*HOW TO COMPLETE THIS TASK*. Skip all pictures. Write out the data below from its first line through the line that contains "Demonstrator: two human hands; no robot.".

*SUPPLIED DATA*.

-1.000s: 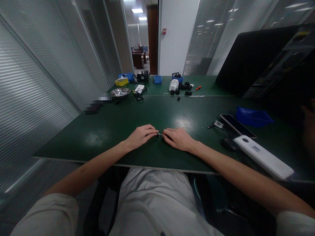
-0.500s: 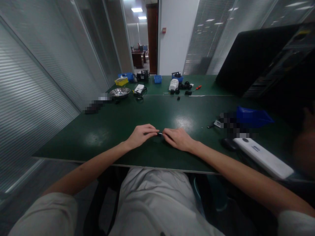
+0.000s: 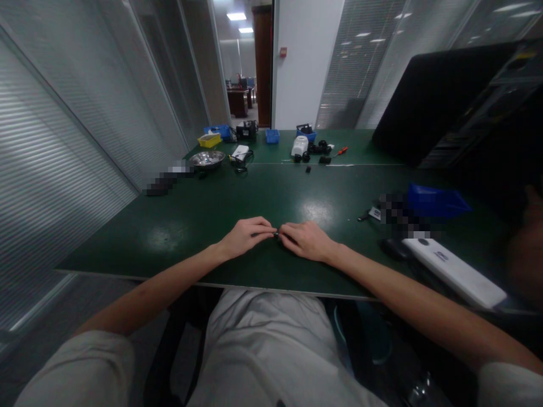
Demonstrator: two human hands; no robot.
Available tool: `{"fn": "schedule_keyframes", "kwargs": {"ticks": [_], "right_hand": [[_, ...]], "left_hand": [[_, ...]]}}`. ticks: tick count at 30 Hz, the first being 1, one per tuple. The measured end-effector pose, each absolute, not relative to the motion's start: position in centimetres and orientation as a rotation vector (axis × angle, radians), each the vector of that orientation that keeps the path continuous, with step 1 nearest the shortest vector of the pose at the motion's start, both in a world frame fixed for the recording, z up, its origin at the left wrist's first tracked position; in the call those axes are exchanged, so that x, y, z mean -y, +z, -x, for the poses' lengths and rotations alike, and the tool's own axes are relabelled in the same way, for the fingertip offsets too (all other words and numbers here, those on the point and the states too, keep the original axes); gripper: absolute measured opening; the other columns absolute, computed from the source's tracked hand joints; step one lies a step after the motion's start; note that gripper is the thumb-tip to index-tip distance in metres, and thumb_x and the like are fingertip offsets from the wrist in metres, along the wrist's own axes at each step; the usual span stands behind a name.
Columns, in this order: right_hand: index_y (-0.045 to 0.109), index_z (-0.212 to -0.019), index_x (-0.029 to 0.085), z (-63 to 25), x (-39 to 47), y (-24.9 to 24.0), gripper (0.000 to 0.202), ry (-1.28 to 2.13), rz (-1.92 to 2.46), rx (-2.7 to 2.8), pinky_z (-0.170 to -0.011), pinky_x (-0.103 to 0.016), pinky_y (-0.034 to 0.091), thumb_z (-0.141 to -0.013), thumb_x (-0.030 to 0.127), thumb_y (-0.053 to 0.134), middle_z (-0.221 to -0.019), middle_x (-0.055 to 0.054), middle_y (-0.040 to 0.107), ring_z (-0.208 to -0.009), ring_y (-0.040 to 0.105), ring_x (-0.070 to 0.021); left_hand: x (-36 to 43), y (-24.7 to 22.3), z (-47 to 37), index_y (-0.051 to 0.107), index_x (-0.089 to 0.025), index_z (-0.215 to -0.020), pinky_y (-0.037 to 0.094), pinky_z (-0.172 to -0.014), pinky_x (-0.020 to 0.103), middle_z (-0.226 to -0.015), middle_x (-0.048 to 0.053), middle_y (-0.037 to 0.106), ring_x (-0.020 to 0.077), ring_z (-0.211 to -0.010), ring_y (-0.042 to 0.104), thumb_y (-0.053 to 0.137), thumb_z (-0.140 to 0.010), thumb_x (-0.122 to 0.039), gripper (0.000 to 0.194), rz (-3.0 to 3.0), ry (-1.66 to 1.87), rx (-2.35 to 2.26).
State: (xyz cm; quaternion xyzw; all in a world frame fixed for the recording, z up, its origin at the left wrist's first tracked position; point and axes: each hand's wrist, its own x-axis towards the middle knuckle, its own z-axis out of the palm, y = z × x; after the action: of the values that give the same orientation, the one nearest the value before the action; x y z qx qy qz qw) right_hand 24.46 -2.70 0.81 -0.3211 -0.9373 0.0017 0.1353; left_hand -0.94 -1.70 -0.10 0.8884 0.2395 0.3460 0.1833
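Observation:
Near the front of the green table [image 3: 237,198], my left hand [image 3: 247,236] and my right hand [image 3: 306,239] almost meet at the fingertips. Between them is a small dark object [image 3: 276,233], too small to make out. My left thumb and fingers are pinched at its left side. The fingers of my right hand are curled together at its right side, and most of what they grip is hidden.
At the back stand a metal bowl [image 3: 207,160], a yellow basket [image 3: 209,140], a small blue basket [image 3: 272,136], a white device [image 3: 300,146] and an orange-handled screwdriver [image 3: 341,151]. On the right are a blue bin [image 3: 439,202] and a long white device [image 3: 453,270]. A person's blurred arm [image 3: 528,249] shows far right.
My fingertips have come slightly closer together, and the bright part seen between them before is now mostly covered. The left fingers have shifted a little downward.

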Motion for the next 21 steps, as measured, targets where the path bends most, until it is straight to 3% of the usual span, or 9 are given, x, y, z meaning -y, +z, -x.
{"fn": "schedule_keyframes", "kwargs": {"ticks": [16,21], "right_hand": [[0.059,-0.107,0.019,-24.10,2.69,0.79,0.033,0.040,1.011,2.687,-0.063,-0.030,0.026,-0.110,0.039,0.033,-0.091,-0.005,0.072,-0.069,0.060,-0.0150],[0.059,-0.107,0.019,-24.03,2.71,1.11,0.028,-0.030,1.002,2.765,-0.061,-0.031,0.023,-0.108,0.039,0.038,-0.095,-0.006,0.072,-0.070,0.060,-0.0153]], "left_hand": [[1.84,0.43,0.64,0.081,-0.016,-0.104,0.053,-0.088,0.028,-0.106,0.009,0.074,0.0187,-0.097,0.070,0.069,-0.097,-0.029,0.019,-2.254,0.997,-0.771],[1.38,0.16,0.74,0.080,-0.017,-0.108,0.052,-0.078,0.025,-0.104,0.009,0.074,0.0175,-0.091,0.068,0.072,-0.094,-0.029,0.020,-2.265,0.825,-0.797]]}}
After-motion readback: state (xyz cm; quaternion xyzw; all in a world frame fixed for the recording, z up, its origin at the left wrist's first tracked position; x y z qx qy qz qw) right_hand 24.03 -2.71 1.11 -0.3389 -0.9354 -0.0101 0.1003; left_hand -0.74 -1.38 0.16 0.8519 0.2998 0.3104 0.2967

*YOUR RESPONSE*.
-1.000s: 
-0.500s: 
+0.000s: 
Demonstrator: two human hands; no robot.

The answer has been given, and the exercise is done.